Les salariés de l’hôtel Steigenberger gagnent de nouveau en justice contre leur direction
L'immeuble de l'hôtel Steigenberger à Bruxelles. Crédit photo SteigenbergerLa Cour du travail de Bruxelles a débouté la société Stag Belgium qui exploite l’hôtel Steigenberger Wiltcher’s, situé avenue Louise à Bruxelles, de sa demande de réformer l’ordonnance du tribunal du travail lui interdisant de poursuivre la procédure Renault de licenciement collectif de 85 des 180 travailleurs. L’arrêt confirme les mesures ordonnées dans le jugement de décembre 2021. De nouveau, il est demandé à Stag Belgium de fournir aux représentants des travailleurs des documents et des informations permettant une consultation effective dans le cadre de la procédure Renault (identité des candidats exploitant des activités de restauration et de nettoyage, date de début des activités en sous-traitance, nombre d’emplois des activités transférées, incidences sur les emplois existants, etc.). La direction de Steigenberger doit aussi payer aux représentants des travailleurs les indemnités de procédures (3.120 euros).

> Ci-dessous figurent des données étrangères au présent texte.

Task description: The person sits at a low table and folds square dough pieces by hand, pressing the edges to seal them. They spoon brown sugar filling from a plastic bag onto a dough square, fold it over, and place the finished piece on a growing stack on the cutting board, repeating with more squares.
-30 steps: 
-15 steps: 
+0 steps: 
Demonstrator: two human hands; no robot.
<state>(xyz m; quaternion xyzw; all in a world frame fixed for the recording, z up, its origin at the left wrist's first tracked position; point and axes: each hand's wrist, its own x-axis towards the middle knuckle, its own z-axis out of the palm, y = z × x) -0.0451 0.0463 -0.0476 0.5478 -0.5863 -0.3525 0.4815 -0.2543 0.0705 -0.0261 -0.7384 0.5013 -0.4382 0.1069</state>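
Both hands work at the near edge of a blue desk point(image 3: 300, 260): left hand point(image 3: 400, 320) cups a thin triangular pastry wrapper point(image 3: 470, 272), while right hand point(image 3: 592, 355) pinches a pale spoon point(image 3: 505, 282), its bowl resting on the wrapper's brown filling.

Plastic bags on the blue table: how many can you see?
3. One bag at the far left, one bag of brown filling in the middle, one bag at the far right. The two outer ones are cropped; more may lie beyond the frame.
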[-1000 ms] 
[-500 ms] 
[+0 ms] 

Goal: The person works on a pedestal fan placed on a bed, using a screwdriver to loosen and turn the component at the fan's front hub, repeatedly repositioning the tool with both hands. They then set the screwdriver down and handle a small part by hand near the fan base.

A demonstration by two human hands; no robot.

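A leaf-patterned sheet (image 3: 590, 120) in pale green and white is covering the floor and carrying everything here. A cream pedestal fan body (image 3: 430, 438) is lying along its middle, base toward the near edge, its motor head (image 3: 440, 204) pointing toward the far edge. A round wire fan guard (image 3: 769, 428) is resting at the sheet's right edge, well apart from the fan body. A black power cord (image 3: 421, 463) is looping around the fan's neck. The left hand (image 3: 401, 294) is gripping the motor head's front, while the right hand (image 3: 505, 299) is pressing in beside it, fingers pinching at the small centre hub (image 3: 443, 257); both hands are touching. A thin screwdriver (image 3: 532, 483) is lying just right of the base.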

Nouveau camouflet pour Stag Belgium, la société qui exploite l’hôtel haut de gamme Steigenberger Wiltcher’s (ex-Conrad), situé sur l’avenue Louise à Bruxelles. Il intervient dans le cadre du différend qui l’oppose aux représentants des travailleurs et qui est lié à la procédure Renault de licenciement collectif de près de la moitié des travailleurs (soit 85 collaborateurs sur un total de 180 personnes). Selon nos informations, la deuxième chambre de la Cour du travail de Bruxelles a débouté la société en appel. Elle a rendu jeudi 3 février un arrêt qui confirme, en tous points, les mesures imposées par le tribunal du travail dans une ordonnance du 3 décembre 2021. « C’est à juste titre que la présidente du tribunal a ordonné des mesures destinées à rendre possible une consultation effective des représentants des travailleurs sur le projet de Stag Belgium. La Cour estime les mesures fixées par l’ordonnance appropriées et proportionnées à cet objectif. L’ordonnance était de fort bonne justice au moment où elle a été rendue et les mesures ordonnées par elle jusqu’au 30 avril 2022 restent nécessaires à ce jour », lit-on dans l’arrêt dont nous avons eu connaissance.